**WHAT YOU ARE ASKED TO DO**
Transcribe the listing below word for word.

+---+

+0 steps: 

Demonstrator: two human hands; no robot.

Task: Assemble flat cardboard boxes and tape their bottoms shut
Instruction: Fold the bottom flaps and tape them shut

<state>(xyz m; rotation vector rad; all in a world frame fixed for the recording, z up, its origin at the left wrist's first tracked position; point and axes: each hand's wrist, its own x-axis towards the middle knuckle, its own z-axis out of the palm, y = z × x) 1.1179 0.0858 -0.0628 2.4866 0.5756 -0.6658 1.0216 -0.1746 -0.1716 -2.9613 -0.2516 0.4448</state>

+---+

**RESPONSE BELOW**
+0 steps: 

Demonstrator: two human hands; no robot.

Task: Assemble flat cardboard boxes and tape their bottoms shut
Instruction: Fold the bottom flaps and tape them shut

<state>(xyz m; rotation vector rad; all in a world frame fixed for the recording, z up, its origin at the left wrist's first tracked position; point and axes: each hand's wrist, its own x-axis towards the middle knuckle, its own z-axis out of the palm, y = z × x) 1.1179 0.0858 -0.0628 2.4866 0.5756 -0.6658 1.0216 -0.1746 -0.1716 -2.9613 -0.2516 0.4448</state>

This exercise is now fully answered.